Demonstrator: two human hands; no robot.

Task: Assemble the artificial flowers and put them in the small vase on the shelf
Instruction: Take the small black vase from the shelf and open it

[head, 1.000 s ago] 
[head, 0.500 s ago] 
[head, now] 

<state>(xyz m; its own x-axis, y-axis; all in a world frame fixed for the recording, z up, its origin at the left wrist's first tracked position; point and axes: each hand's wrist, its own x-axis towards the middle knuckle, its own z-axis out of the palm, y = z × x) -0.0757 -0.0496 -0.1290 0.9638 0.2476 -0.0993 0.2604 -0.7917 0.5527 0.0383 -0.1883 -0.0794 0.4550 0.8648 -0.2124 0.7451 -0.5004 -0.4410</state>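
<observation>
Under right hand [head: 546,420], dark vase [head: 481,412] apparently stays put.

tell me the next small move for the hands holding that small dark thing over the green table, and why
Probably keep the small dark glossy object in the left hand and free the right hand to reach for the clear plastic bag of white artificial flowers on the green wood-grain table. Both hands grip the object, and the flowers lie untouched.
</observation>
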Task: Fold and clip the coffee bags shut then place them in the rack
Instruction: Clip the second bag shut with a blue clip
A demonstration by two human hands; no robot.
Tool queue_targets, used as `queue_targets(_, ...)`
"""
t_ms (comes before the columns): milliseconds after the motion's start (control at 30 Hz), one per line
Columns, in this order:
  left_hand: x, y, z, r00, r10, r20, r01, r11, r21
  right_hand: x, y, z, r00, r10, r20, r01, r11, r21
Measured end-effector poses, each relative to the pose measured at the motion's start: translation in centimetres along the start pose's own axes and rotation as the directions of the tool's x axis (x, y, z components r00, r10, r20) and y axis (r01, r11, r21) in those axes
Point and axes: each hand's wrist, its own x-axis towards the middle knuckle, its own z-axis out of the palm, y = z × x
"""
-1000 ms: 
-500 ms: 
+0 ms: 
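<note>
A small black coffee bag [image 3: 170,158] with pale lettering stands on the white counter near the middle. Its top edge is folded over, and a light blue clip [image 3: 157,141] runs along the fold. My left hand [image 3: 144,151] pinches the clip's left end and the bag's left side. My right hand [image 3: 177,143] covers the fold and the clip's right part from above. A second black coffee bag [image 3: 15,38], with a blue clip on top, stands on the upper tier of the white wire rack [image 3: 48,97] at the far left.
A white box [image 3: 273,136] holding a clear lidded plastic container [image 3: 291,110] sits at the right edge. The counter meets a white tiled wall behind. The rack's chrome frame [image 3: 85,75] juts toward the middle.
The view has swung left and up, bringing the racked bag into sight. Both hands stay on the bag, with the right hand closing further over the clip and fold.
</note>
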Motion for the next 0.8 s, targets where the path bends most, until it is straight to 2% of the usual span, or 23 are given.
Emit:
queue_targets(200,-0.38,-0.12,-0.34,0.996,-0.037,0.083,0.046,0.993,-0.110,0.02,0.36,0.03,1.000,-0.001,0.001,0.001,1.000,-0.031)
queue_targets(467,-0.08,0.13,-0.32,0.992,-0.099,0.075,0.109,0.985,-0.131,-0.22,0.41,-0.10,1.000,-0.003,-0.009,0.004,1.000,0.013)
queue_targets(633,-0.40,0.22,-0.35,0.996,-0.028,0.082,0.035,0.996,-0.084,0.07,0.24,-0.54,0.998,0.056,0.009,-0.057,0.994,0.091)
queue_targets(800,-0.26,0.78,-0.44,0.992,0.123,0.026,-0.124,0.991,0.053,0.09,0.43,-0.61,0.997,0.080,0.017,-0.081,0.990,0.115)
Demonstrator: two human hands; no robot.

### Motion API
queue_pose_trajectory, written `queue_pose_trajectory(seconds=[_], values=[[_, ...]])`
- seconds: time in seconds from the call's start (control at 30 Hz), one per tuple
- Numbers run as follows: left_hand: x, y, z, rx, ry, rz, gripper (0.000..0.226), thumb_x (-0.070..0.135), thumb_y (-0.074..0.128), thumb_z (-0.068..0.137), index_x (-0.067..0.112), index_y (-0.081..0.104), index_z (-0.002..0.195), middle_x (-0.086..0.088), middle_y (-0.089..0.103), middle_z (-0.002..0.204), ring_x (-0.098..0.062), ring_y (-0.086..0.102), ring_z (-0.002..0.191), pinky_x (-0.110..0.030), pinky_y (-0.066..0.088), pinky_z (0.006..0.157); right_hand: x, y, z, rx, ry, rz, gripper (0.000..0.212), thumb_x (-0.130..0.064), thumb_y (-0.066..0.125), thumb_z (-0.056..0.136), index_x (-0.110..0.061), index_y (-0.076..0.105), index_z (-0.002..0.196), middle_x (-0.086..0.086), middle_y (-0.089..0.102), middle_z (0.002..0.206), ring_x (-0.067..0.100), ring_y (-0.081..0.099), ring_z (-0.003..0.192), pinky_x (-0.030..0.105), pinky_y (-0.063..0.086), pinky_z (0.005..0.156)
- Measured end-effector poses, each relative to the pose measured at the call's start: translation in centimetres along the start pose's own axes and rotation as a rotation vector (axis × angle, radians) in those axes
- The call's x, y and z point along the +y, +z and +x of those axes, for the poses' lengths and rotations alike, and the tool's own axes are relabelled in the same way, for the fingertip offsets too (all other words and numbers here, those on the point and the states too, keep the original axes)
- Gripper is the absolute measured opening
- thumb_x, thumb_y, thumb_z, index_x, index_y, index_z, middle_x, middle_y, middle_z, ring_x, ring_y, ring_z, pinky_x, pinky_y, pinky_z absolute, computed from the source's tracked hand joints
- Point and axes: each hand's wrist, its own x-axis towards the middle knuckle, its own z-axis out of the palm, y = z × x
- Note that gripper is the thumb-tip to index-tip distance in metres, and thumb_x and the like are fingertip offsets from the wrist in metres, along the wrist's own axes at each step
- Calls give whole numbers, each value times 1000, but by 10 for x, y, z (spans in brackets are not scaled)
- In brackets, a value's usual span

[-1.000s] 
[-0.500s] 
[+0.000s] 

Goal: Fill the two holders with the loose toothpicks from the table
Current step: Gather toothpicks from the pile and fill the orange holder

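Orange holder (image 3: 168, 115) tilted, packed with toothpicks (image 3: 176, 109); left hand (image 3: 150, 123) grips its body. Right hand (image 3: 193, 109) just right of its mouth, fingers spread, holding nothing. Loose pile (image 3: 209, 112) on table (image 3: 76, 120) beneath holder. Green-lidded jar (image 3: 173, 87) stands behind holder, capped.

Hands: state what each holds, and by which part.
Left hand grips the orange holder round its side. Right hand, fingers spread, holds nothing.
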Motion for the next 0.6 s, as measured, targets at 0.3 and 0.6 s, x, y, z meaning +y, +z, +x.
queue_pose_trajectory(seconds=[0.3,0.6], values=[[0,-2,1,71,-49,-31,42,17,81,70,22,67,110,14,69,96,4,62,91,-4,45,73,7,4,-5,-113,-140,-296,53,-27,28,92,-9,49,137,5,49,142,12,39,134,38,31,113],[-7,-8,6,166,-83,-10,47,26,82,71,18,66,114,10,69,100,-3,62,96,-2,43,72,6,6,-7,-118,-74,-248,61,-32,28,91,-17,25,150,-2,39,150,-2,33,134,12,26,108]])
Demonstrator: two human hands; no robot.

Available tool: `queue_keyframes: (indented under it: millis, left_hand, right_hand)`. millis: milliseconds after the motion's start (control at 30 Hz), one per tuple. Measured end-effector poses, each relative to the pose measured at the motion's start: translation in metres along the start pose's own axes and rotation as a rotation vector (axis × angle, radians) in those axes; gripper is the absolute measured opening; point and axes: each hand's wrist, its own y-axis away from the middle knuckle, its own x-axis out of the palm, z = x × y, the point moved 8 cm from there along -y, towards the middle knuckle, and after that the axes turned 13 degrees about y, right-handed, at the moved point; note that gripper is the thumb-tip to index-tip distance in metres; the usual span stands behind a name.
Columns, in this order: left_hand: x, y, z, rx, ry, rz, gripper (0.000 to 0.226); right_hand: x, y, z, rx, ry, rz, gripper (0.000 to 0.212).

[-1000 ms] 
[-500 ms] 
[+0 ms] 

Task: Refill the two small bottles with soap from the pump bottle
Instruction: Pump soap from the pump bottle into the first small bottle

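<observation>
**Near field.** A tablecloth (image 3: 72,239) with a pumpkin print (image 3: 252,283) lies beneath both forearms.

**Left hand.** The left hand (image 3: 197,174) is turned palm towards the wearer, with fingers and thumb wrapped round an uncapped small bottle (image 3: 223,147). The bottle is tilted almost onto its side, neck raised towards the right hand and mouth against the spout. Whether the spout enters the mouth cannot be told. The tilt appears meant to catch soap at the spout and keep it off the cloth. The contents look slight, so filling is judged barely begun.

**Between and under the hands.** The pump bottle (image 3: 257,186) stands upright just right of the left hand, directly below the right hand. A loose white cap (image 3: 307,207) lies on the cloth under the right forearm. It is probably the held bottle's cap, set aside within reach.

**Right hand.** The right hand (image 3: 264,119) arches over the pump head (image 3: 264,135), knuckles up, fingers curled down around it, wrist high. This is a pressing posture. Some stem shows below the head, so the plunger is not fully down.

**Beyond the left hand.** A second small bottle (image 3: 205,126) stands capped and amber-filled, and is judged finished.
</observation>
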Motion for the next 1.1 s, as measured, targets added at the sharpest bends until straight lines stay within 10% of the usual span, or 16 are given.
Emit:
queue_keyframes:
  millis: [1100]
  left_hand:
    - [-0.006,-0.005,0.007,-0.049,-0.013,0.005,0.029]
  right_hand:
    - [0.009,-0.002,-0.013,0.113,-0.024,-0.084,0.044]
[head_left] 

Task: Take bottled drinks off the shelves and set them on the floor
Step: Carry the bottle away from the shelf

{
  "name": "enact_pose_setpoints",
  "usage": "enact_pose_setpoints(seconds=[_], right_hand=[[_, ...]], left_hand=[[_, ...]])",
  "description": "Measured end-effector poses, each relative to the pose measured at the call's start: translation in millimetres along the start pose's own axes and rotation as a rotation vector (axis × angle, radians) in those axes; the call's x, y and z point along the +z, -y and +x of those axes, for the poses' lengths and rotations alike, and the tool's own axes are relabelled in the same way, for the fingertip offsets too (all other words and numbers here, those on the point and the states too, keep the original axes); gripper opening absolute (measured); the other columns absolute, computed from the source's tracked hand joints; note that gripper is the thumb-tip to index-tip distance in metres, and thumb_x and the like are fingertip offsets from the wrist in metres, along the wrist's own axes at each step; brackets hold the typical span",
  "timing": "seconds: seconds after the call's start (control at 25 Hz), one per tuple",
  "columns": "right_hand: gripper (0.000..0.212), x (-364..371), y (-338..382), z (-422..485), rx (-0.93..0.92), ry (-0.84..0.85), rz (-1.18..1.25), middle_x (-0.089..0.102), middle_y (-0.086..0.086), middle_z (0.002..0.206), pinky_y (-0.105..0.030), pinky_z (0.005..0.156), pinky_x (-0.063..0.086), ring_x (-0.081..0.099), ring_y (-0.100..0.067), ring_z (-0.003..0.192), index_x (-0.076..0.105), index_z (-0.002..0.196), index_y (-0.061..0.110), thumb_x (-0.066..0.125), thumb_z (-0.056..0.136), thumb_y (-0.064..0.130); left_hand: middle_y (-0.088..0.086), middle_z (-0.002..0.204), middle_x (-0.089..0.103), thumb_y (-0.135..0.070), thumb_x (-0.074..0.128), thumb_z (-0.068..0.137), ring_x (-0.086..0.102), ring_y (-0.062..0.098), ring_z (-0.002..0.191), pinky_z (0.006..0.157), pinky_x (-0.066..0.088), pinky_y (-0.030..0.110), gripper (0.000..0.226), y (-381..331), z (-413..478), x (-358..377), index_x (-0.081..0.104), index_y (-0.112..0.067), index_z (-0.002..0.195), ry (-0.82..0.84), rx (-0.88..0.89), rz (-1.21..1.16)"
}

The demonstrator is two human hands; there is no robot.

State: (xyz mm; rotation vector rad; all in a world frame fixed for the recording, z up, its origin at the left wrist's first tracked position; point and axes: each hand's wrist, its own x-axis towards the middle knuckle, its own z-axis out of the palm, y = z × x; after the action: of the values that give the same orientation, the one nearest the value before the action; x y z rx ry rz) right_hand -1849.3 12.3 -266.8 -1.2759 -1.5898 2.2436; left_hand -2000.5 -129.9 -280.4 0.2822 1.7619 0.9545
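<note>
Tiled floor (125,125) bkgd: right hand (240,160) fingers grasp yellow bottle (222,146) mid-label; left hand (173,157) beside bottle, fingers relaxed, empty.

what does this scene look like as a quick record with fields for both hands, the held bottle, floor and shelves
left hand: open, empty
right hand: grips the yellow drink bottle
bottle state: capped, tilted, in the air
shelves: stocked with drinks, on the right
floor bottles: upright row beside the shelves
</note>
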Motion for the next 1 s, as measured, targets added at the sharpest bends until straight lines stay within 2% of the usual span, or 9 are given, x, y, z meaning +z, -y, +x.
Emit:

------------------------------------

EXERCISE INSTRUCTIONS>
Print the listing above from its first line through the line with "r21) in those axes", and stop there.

EXERCISE SOLUTION>
Demonstrator: two human hands; no robot.

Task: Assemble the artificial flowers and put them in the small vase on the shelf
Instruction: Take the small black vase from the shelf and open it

[head, 1.000 s ago] 
[head, 0.500 s ago] 
[head, now] 

<state>(xyz m; its own x-axis, y-axis; all in a world frame fixed for the recording, z up, its origin at the left wrist's first tracked position; point and axes: each hand's wrist, its own x-axis towards the middle knuckle, its own z-axis out of the palm, y = z × x) -0.0757 -0.0496 -0.1290 0.9638 0.2476 -0.0993 0.2604 -0.7917 0.5527 0.0383 -0.1883 -0.0794 0.4550 0.8648 -0.2124 0.7451 -0.5004 -0.4410</state>
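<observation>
Under right hand [head: 546,420], dark vase [head: 481,412] apparently stays put.

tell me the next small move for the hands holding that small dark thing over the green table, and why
Probably keep the small dark glossy object in the left hand and free the right hand to reach for the clear plastic bag of white artificial flowers on the green wood-grain table. Both hands grip the object, and the flowers lie untouched.
</observation>
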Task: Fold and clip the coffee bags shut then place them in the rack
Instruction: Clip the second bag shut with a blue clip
A demonstration by two human hands; no robot.
Tool queue_targets, used as `queue_targets(_, ...)`
"""
t_ms (comes before the columns): milliseconds after the motion's start (control at 30 Hz), one per line
Columns, in this order:
  left_hand: x, y, z, r00, r10, r20, r01, r11, r21
  right_hand: x, y, z, r00, r10, r20, r01, r11, r21
Measured end-effector poses, each relative to the pose measured at the motion's start: translation in centimetres along the start pose's own axes and rotation as the directions of the tool's x axis (x, y, z components r00, r10, r20) and y axis (r01, r11, r21) in those axes

The work on this exercise is done.